BAMAKO – West African leaders visiting Mali pressed Sunday for the release of ousted President Ibrahim Boubacar Keita amid mounting speculation that he could be flown out of the country after thousands showed support for the military coup that toppled him.
The 75-year-old Keita has been in the custody of the ruling military junta for five days at the barracks where the government overthrow originated. The 15-nation regional bloc known as ECOWAS has demanded Keita's reinstatement, though with a wave of public support for his ouster it appeared increasingly unlikely Sunday he would return to power.
ECOWAS had earlier demanded that Keita be reinstated and said it would mobilize a regional standby military force. But a demonstration by thousands of Malians showing their support for the coup in the streets of Bamako on Friday made it more difficult for the regional leaders to sideline the junta.
Among the destinations where Keita could go is neighboring Senegal, which hosted Amadou Toumani Toure, the last democratically elected Malian president overthrown in a similar 2012 coup.
African countries and the wider international community have expressed alarm over the coup d’etat, which deposed Keita three years before his final term was due to end. Mali has been fighting against Islamic extremists with heavy international support for more than seven years, and jihadists have previously used power vacuums in Mali to expand their territory.
The high-level delegation, led by Nigeria’s former president, Goodluck Jonathan, held talks with the junta, including Col. Assimi Goita, who has declared himself the group’s leader. The regional delegation also met with Keita and the other detained officials.

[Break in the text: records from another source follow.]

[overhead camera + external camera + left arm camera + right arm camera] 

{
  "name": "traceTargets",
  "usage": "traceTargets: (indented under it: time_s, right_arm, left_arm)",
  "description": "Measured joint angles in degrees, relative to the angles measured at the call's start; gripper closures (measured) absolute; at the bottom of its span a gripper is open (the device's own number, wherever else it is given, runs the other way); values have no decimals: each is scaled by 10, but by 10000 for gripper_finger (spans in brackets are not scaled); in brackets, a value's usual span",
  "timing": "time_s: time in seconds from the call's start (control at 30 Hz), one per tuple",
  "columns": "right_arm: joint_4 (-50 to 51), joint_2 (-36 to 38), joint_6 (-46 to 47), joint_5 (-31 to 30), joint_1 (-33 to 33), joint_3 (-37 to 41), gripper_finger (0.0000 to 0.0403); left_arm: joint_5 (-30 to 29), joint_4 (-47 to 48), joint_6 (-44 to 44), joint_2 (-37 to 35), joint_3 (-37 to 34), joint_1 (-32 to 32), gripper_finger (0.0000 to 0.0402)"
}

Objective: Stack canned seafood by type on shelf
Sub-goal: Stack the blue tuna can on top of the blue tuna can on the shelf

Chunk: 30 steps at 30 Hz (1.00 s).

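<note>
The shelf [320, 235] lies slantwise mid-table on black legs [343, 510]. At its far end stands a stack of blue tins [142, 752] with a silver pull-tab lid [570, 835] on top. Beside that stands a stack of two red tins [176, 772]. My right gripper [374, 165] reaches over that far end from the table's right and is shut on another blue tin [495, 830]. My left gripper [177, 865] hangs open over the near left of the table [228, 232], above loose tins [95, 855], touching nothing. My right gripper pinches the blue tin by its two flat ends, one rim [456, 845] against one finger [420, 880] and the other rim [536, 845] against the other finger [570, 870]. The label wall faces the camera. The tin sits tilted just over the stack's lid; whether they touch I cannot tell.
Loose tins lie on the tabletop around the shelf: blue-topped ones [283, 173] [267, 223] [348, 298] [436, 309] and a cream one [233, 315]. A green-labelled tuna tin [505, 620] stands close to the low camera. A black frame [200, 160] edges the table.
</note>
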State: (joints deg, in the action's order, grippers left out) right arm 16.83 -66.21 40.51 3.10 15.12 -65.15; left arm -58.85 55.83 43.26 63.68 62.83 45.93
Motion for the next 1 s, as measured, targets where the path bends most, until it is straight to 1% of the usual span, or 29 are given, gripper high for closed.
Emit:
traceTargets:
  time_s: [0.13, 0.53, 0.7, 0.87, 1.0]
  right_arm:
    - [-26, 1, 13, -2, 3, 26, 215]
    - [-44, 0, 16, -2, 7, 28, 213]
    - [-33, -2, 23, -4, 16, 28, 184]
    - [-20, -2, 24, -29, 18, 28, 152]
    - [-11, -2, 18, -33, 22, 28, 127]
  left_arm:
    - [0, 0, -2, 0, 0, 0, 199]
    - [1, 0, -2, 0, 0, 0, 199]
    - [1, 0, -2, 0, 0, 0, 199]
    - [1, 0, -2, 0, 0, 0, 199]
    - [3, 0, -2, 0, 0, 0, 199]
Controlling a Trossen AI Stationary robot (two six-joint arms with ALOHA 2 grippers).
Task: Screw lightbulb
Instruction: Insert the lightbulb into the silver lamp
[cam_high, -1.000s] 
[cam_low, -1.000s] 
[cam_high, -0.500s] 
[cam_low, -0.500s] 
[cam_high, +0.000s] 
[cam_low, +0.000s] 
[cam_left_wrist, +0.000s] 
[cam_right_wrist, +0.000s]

After the brief meetings, few details were given, but Jonathan did say that Keita was doing well.
“We have seen the president IBK and he is very well,” Jonathan said, referring to Keita as many do by using his initials.
Hours after Keita was detained Tuesday after his home, the democratically elected president announced his resignation on state broadcaster ORTM saying he did not want any blood to be shed for him to stay in power. By early Wednesday, soldiers took to the airwaves calling themselves the National Committee for the Salvation of the People.
While the new military leaders have insisted they intend to hand over power to a civilian transitional government, West Africa has seen a large number of putschists prolong the transitional period so that the military stays in power. In the case of Mali, it took nearly 18 months after the 2012 coup for democratic elections to resume.
It was Keita himself who won that 2013 vote in a landslide, only to see his popularity plummet after his 2018 reelection as the Malian army faced punishing losses from jihadist attacks. Then after dozens of legislative elections were disputed this spring, demonstrators began taking to the streets calling for his resignation. He offered concessions and regional mediators intervened, but his opponents made it clear they would accept nothing short of his departure.
On Friday, Mali's opposition coalition, the M5-RFP, welcomed the ouster of Keita insisted they remained “deeply attached to democracy.”